Было это ранней весной тысяча девятьсот шестнадцатого года — «года самого скверного», как все полагали. Так думали потому, что тогда ещё не пережиты были года последующие. И все-таки хромый был год.
Госпожа Лососинова сидела однажды вечером в своей комнате, размышляя, отчего бы могла погаснуть неугасимая лампада: кошка ли дверью хлопнула, святой ли в обиде на неё за нерадение? А как радеть, когда столько хлопотливых сует и слухи такие ходят, что каждый слух — лишний седой волос. И спичек-де не будет, и перцем запасайтесь. А солдаты будто сказали: «Кончим с немцами воевать — ружей не сложим». Неужто опять, как в девятьсот пятом, Москву из пулемёта горошить? И вот — постель в комнате полуторная из дуба с пятью подушками — верхняя словно для булавок — а интереса к уюту нет. Кажется, прежде в такой дождливый вечерок пораньше спать лечь, снов дождичком нагонять, а теперь и не до сна. И все же решила госпожа Лососинова, приняв лакрицы, лечь.
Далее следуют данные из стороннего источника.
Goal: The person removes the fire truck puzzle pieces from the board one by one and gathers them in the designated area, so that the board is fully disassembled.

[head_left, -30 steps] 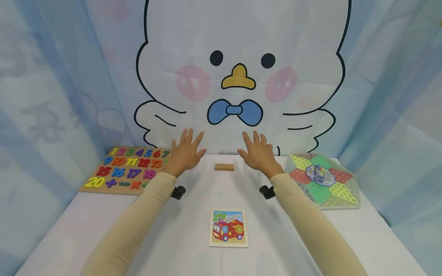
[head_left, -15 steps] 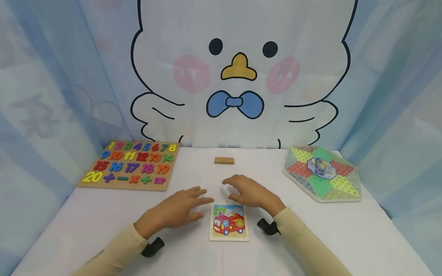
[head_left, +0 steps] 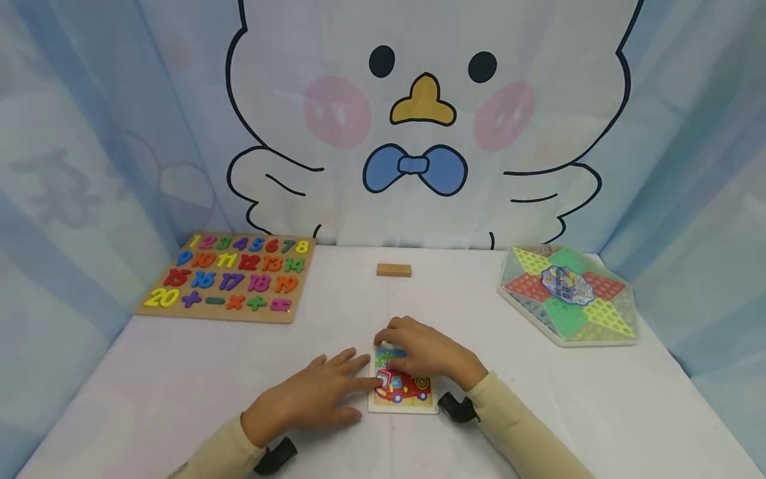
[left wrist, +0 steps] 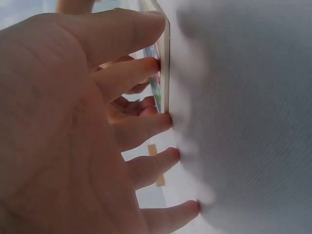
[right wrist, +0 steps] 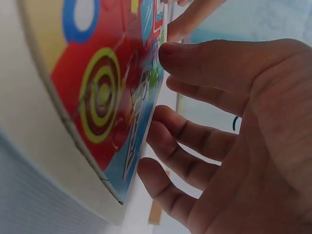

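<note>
A small square fire-truck jigsaw puzzle (head_left: 402, 399) in a pale wooden frame lies flat on the white table near the front. My left hand (head_left: 314, 396) is at its left side with the fingers spread. The index fingertip rests on the picture's edge; in the left wrist view the other fingertips (left wrist: 187, 208) reach down to the tabletop. My right hand (head_left: 427, 349) arches over the puzzle's far part. In the right wrist view its fingers (right wrist: 163, 178) bend loosely at the far edge, and the thumb (right wrist: 195, 61) is over the picture; firm contact cannot be told.
A number board (head_left: 230, 279) with coloured digits lies at the back left. Farther back in the middle is a small wooden block (head_left: 393, 270). A hexagonal box (head_left: 568, 296) with a patterned lid lies at the right. A printed curtain (head_left: 413, 219) stands behind the table.
Both hands have come down from the far side of the table to the puzzle. The left index finger now touches it, and the right hand has moved over its far part.
</note>
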The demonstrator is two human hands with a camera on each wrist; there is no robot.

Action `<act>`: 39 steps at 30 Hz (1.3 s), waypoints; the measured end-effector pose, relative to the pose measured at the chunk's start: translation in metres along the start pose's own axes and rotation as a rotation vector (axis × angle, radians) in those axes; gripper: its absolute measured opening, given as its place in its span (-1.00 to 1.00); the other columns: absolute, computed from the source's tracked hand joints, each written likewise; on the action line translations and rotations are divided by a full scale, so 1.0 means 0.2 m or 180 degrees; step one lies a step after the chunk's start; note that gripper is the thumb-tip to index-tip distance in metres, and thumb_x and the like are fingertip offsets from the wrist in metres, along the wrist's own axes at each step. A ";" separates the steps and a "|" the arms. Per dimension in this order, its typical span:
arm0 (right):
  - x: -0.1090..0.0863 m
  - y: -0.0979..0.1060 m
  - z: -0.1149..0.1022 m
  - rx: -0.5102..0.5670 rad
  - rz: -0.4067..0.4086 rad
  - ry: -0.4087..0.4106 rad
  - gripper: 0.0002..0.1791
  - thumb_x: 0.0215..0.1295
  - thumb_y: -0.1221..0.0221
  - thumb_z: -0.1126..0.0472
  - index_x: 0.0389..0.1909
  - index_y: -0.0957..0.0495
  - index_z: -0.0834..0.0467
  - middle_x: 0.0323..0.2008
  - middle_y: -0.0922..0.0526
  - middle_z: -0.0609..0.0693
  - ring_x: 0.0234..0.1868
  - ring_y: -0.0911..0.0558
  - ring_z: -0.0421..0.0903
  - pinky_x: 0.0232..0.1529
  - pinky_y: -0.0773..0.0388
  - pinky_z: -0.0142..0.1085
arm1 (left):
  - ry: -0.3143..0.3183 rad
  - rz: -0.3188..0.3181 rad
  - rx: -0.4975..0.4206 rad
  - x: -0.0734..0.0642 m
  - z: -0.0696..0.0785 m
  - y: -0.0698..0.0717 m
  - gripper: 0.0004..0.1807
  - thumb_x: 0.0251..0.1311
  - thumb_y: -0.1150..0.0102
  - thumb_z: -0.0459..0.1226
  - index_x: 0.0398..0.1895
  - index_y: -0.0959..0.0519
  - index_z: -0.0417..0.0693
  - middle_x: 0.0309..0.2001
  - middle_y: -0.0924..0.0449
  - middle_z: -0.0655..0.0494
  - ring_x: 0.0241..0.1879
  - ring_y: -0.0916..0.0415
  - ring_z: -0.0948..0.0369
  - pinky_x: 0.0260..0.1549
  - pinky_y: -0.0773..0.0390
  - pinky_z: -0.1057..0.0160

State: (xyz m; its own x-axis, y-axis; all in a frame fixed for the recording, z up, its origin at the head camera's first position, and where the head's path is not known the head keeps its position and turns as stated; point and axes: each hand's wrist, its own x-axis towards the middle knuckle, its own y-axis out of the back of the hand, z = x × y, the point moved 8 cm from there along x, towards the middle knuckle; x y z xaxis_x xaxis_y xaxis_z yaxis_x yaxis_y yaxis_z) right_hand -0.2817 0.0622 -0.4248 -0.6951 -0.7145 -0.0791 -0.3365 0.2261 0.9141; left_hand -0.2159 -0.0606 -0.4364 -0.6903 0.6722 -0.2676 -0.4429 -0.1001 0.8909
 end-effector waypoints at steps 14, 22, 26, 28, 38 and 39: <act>0.01 0.04 -0.02 -0.0136 -0.0039 0.0103 -0.66 0.30 -0.37 0.17 0.09 -0.68 0.04 0.07 -0.61 -0.01 0.06 -0.54 -0.05 0.16 -0.55 -0.09 | 0.0103 0.0052 -0.0011 -0.01 0.01 0.02 -0.37 0.31 -0.32 0.04 0.45 -0.44 0.42 0.57 -0.17 -0.04 0.56 0.01 -0.19 0.29 -0.10 -0.52; 0.01 0.02 -0.04 -0.0240 -0.0032 0.0096 -0.70 0.31 -0.36 0.22 0.05 -0.69 0.06 0.01 -0.62 0.01 0.01 -0.55 -0.03 0.08 -0.59 -0.11 | 0.0083 0.0008 0.0012 0.00 0.01 0.01 -0.38 0.32 -0.31 0.01 0.45 -0.43 0.43 0.57 -0.16 -0.04 0.56 0.02 -0.18 0.27 -0.12 -0.53; 0.00 0.00 -0.04 -0.0324 -0.0024 0.0028 -0.71 0.31 -0.36 0.22 0.04 -0.69 0.03 -0.01 -0.61 -0.01 -0.02 -0.54 -0.05 -0.01 -0.61 -0.15 | 0.0089 -0.0023 0.0003 0.01 0.01 0.00 -0.38 0.31 -0.32 -0.01 0.45 -0.44 0.43 0.57 -0.16 -0.03 0.56 0.01 -0.18 0.27 -0.12 -0.53; 0.00 0.00 -0.05 -0.0384 0.0010 0.0001 -0.71 0.30 -0.36 0.23 0.03 -0.70 0.02 -0.04 -0.60 -0.01 -0.05 -0.51 -0.07 -0.08 -0.61 -0.20 | 0.0100 -0.0036 -0.0011 0.01 0.01 -0.01 -0.38 0.31 -0.32 -0.01 0.44 -0.45 0.43 0.57 -0.16 -0.03 0.56 0.01 -0.18 0.27 -0.12 -0.53; 0.01 -0.04 -0.03 -0.0177 -0.0130 -0.0243 -0.66 0.35 -0.32 0.22 0.13 -0.63 0.05 -0.24 -0.49 -0.05 -0.42 -0.48 -0.19 -0.31 -0.55 -0.31 | 0.0169 -0.0087 -0.0037 0.02 -0.01 -0.03 -0.37 0.31 -0.32 -0.01 0.45 -0.43 0.47 0.58 -0.14 0.01 0.57 0.03 -0.16 0.29 -0.09 -0.52; 0.01 -0.04 -0.02 -0.0119 -0.0157 -0.0249 -0.66 0.35 -0.31 0.23 0.13 -0.62 0.05 -0.24 -0.49 -0.05 -0.41 -0.48 -0.19 -0.30 -0.55 -0.30 | 0.0175 -0.0094 -0.0042 0.02 -0.01 -0.03 -0.37 0.31 -0.32 -0.01 0.45 -0.43 0.47 0.58 -0.15 0.01 0.57 0.03 -0.16 0.29 -0.09 -0.52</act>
State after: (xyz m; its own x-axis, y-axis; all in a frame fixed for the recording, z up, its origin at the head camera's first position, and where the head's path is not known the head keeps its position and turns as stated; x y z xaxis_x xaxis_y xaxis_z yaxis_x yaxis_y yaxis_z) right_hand -0.2775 0.0556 -0.4311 -0.7264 -0.6699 -0.1538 -0.3484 0.1660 0.9225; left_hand -0.2166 -0.0585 -0.4433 -0.7069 0.6338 -0.3139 -0.4710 -0.0907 0.8774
Едва успела она облечься в пеньюар, как донеслись до её слуха из гостиной странные звуки. Словно забрался туда медведь или тяжёлый человек — и резвится. Тихо все, а потом вдруг, бум-бум, словно кто с потолка на пол летит…
«Господи, — подумала госпожа Лососинова, — уже не начинается ли что?.. И Стёпа дома ли? Словно кто в дом ворвался».
И от страха вне себя отправилась она заглянуть в полу растворенную дверь гостиной, в которой горел свет.
Тут же и замерла она в удивлении и недоумении.
Степан Александрович стоял посреди гостиной в пальто, галошах и шапке. Веревкою к его талии прикручена была, наподобие шашки, трость. В одной руке у него был чемодан, в другой большая постельная подушка.
Уже самый наряд этот мог показаться удивительным. Каков же был испуг госпожи Лососиновой, когда Степан Александрович вдруг разбежался и прыгнул со всего размаху на рояль, сорвался, выпустил чемодан и ударился головой об инструмент, от чего последний загудел.
Госпожа Лососинова не выдержала и вошла в комнату.